*Your goal*. Transcribe exactly, leaving out pictures, the lines from the one that holds "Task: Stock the" through the end of the data below, including both end lines and no others.
----
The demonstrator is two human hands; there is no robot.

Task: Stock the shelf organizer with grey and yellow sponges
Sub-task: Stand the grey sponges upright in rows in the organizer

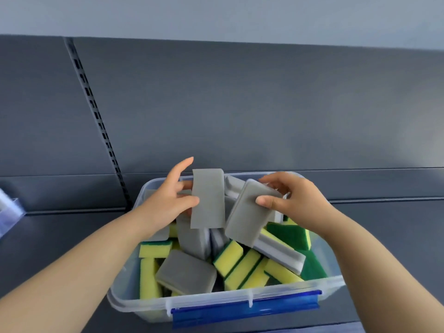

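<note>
An upright grey sponge (208,198) is pinched in the left grip (168,200), thumb laid on its near face and fingers behind, with the forefinger standing free toward 12 o'clock. A second grey sponge (245,212), tilted with its top toward 1 o'clock, is held in the right grip (296,200), thumb on the near face and fingers curled over the far edge. Both are held just above the heap at the 12 o'clock end of the clear bin (336,283), close together; whether their edges touch cannot be told. Below them, yellow sponges (228,258) with green scouring faces are piled loosely with more grey ones, and one loose grey sponge (187,275) lies flat toward 7 o'clock of the bin. The lidless bin, fitted with a blue latch (245,308) on its near wall, is set on a dark shelf (48,236) at 6 o'clock of the view. A clear plastic piece (9,210) is seen at 9 o'clock on the shelf, cut off by the edge; it is judged likely to be the shelf organizer, though this cannot be confirmed. The step in hand is judged to be the lifting out of a grey pair. It is done well if the two are squared face to face before being carried, so that one colour is kept together. A light pinch should suffice, the foam being probably soft. Neighbours leaning on them are best let slide off inside the bin, not dragged over the rim.
</note>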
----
*Response*.
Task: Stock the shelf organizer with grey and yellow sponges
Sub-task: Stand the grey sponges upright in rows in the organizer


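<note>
An upright grey sponge (208,198) is pinched in the left grip (168,200), thumb laid on its near face and fingers behind, with the forefinger standing free toward 12 o'clock. A second grey sponge (245,212), tilted with its top toward 1 o'clock, is held in the right grip (296,200), thumb on the near face and fingers curled over the far edge. Both are held just above the heap at the 12 o'clock end of the clear bin (336,283), close together; whether their edges touch cannot be told. Below them, yellow sponges (228,258) with green scouring faces are piled loosely with more grey ones, and one loose grey sponge (187,275) lies flat toward 7 o'clock of the bin. The lidless bin, fitted with a blue latch (245,308) on its near wall, is set on a dark shelf (48,236) at 6 o'clock of the view. A clear plastic piece (9,210) is seen at 9 o'clock on the shelf, cut off by the edge; it is judged likely to be the shelf organizer, though this cannot be confirmed. The step in hand is judged to be the lifting out of a grey pair. It is done well if the two are squared face to face before being carried, so that one colour is kept together. A light pinch should suffice, the foam being probably soft. Neighbours leaning on them are best let slide off inside the bin, not dragged over the rim.
</note>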

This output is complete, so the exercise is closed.